« Je pense que c'est une erreur d'essayer d'écrire pour la postérité. J'écris pour que des gens puissent lire mes livres avec plaisir, qu'ils aient envie d'attraper un de mes romans et qu'ils passent un bon moment sans avoir à lutter. »
Michael McDowell
Oui, oui et oui ! Après avoir lu les six tomes de Blackwater, l'heure du bilan a sonné. Et s'il y a un seul mot pour désigner cette lecture au long cours, feuilletonnée d'avril à juin, c'est PLAISIR !
Michael McDowell a un talent fou pour faire traverser le temps à la famille Caskey, les faisant évoluer avec une aisance narrative remarquable de 1919 à 1969 : un demi-siècle de querelles de pouvoir, d'alliances, d'amour, de mariages, de naissances et de morts plus ou plus naturelles, avec en toile de fond la Grande dépression des années 1930 ou la Seconde guerre mondiale.
Pas facile de conclure une saga aussi prenante. J'ai particulièrement aimé ce dernier opus. Déjà parce qu'il laisse une laisse au lecteur sa part d'imagination en ne révélant pas tous les secrets des origines d'Elinor. Certains lecteurs en seront sans doute frustrés. Pour ma part, j'estime avoir eu la dose de révélations suffisantes pour comprendre la nature d'Elinor et lever le voile sur certaines de ses motivations.
Ce sixième tome offre un pertinent recul sur l'ensemble. La maestria de la construction apparaît plus que jamais. du premier tome où tout commence avec un déluge et l'apparition de la mystérieuse Elinor, au dernier sous une pluie non stop, le climax aquatique aura baigné le récit avec la rivière Perdido en majesté. Troublant le réalisme de surface qui en devient inquiétant, le recours au fantastique / horrifique est remarquablement dosé, jamais gratuit, toujours dans l'accompagnement des bouleversements émotionnels de la famille Caskey. Quant aux fantômes du passé, ils reviennent littéralement hanter et assiéger ceux qui restent ; leurs incursions dans le monde des vivants sont très réussis.

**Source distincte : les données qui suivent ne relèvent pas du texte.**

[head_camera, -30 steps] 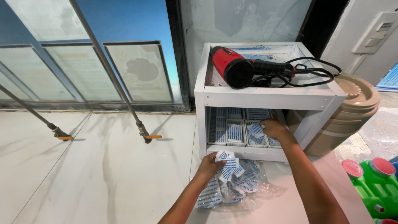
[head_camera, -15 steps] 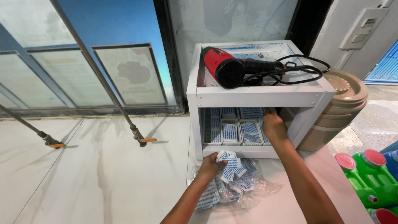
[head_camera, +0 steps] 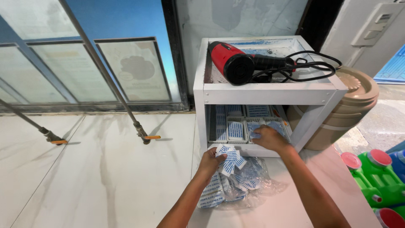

Et derrière le pur divertissement, se cache un récit plus profond qu'il le laisse paraître de prime abord, surtout si on songe qu'il a été publié initialement aux Etats-Unis en 1983. D' abord, il y a la vision de la famille, ici les Caskey, étonnante dans sa plasticité, les enfants étant rarement élevés par les parents mais « donnés » à d'autres membres de la famille qui les modèlent ou leur offrent un autre voie de vie.
Mais ce que je retiens le plus, c'est un surprenant éco-féminisme mettant en symbiose la puissance des femmes avec la puissance de la nature. Personne ne peut les arrêter, aussi bien la rivière qui reprend ses droits que ces incroyables femmes Caskey qui assument leur choix et s'affranchissent des codes en imposant leur matriarcat, leur compétence professionnelle, leur charisme ou même leur homosexualité sans que les hommes de la famille ne refusent leur soumission ou n'en souffrent.
Bref, les 1500 pages de la série Blackwater se sont bues toute seules et lorsqu'on finit de poser les yeux sur la dernière phrase, et bien, c'est avec tristesse et en se disant qu'heureux sont les lecteurs vierges qui vont découvrir cette saga incroyablement prenante, addictive et animée d'un puissant souffle romanesque.